On the face of it, the cause of the deaths
of Cindy George and her three children in Ashburton in early July 2015 lay
between rank stupidity and abject ignorance.
The facts as known indicate George left a car running in a closed garage
with the interior door opened, and they died of carbon monoxide poisoning. It may be that given it was a cold winter’s
night she kept the door open to use the heat from the car’s exhaust to warm the
house.
Poison experts waxed specific on carbon
monoxide being odourless and an insidious killer, which while true wasn’t
relevant, since it was the car’s exhaust fumes that killed the family and these
are certainly not odourless. Indeed they
are quite unpleasant, which makes one wonder why a mother would permit such
fumes to pervade the house.
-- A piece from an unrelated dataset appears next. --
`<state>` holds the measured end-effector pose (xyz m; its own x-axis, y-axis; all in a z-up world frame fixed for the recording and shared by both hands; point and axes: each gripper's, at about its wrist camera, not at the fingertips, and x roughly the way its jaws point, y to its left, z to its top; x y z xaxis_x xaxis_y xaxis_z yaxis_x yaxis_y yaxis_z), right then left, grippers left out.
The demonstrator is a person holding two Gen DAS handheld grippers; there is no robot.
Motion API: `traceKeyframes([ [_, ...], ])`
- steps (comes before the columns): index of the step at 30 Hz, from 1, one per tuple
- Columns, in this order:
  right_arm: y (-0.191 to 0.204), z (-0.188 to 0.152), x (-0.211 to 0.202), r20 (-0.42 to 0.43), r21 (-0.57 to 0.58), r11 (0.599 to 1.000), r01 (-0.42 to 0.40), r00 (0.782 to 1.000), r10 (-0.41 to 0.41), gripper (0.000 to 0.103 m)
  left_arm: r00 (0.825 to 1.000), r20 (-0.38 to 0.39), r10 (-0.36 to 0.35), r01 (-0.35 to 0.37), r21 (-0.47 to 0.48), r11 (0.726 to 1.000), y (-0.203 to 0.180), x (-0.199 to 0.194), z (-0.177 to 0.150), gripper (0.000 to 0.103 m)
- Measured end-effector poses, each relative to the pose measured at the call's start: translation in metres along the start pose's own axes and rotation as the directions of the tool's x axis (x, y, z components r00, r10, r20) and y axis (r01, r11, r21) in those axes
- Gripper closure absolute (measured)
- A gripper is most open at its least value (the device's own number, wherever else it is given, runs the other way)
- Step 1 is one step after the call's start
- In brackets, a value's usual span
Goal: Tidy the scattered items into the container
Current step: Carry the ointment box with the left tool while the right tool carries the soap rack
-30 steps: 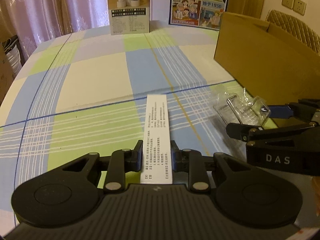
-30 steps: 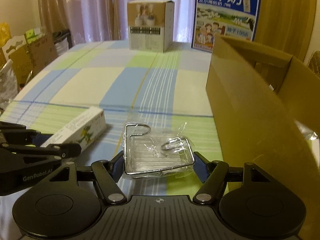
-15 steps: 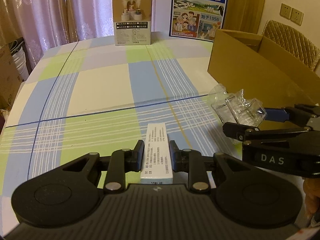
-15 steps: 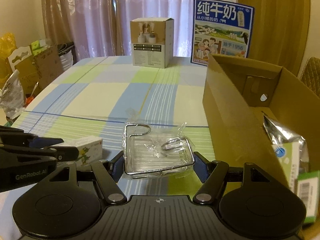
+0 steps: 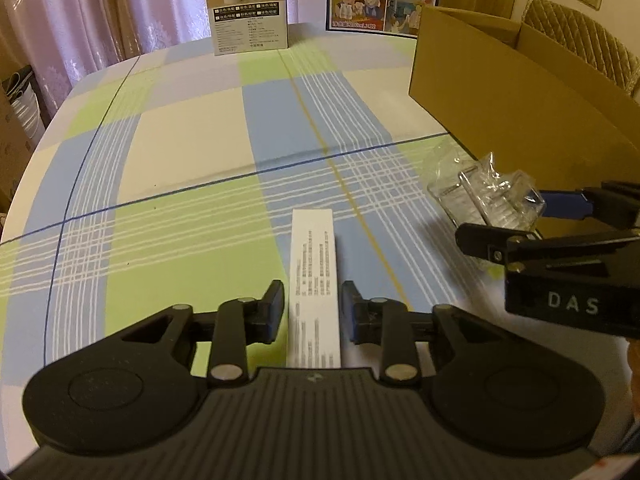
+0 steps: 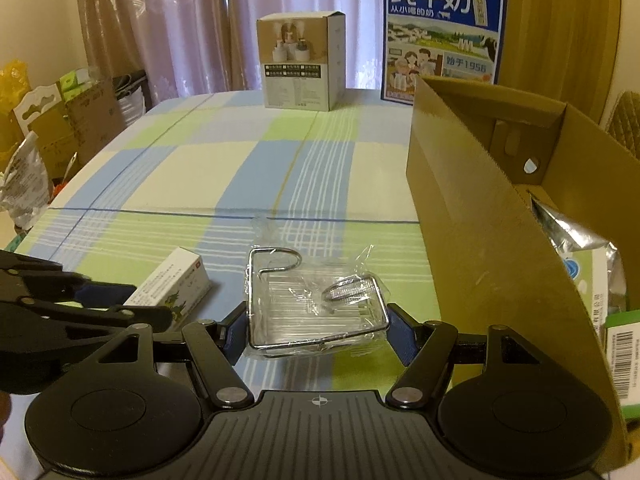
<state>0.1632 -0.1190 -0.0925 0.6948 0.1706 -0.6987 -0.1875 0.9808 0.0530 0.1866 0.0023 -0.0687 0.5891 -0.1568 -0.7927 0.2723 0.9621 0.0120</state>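
Note:
A long white carton (image 5: 314, 264) lies on the checked tablecloth, its near end between the pads of my left gripper (image 5: 313, 300). Those jaws are opening, and a thin gap shows beside the left pad. From the right wrist view the same carton (image 6: 176, 284) lies at the left. My right gripper (image 6: 318, 332) is shut on a wire rack in a clear plastic bag (image 6: 316, 304), held just above the cloth. In the left wrist view that rack (image 5: 480, 196) sits in the right gripper (image 5: 516, 220). The open cardboard box (image 6: 460, 208) stands just to the right.
Inside the cardboard box lie a silver foil bag (image 6: 576, 240) and a green-and-white packet (image 6: 620, 344). A humidifier box (image 6: 300, 68) and a blue milk case (image 6: 440, 36) stand at the table's far edge. Bags and boxes (image 6: 60, 120) crowd the floor at the left.
The left jaws have parted slightly from the white carton. The right gripper has risen with the wire rack, so the inside of the cardboard box has come into view.

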Motion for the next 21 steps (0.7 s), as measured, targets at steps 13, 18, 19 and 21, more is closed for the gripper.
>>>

The press seemed to make excuses for George’s
actions and could have been exhibiting a form of racial prejudice, mitigating her
responsibility on the grounds of
primitivism given that Mrs George was a Cook Islander and perhaps unfamiliar
with both cold climates and car exhausts.
That
four bodies lay for up to six days without being found no doubt weighs heavily
on the conscience of her community and will contribute to expressions of grief.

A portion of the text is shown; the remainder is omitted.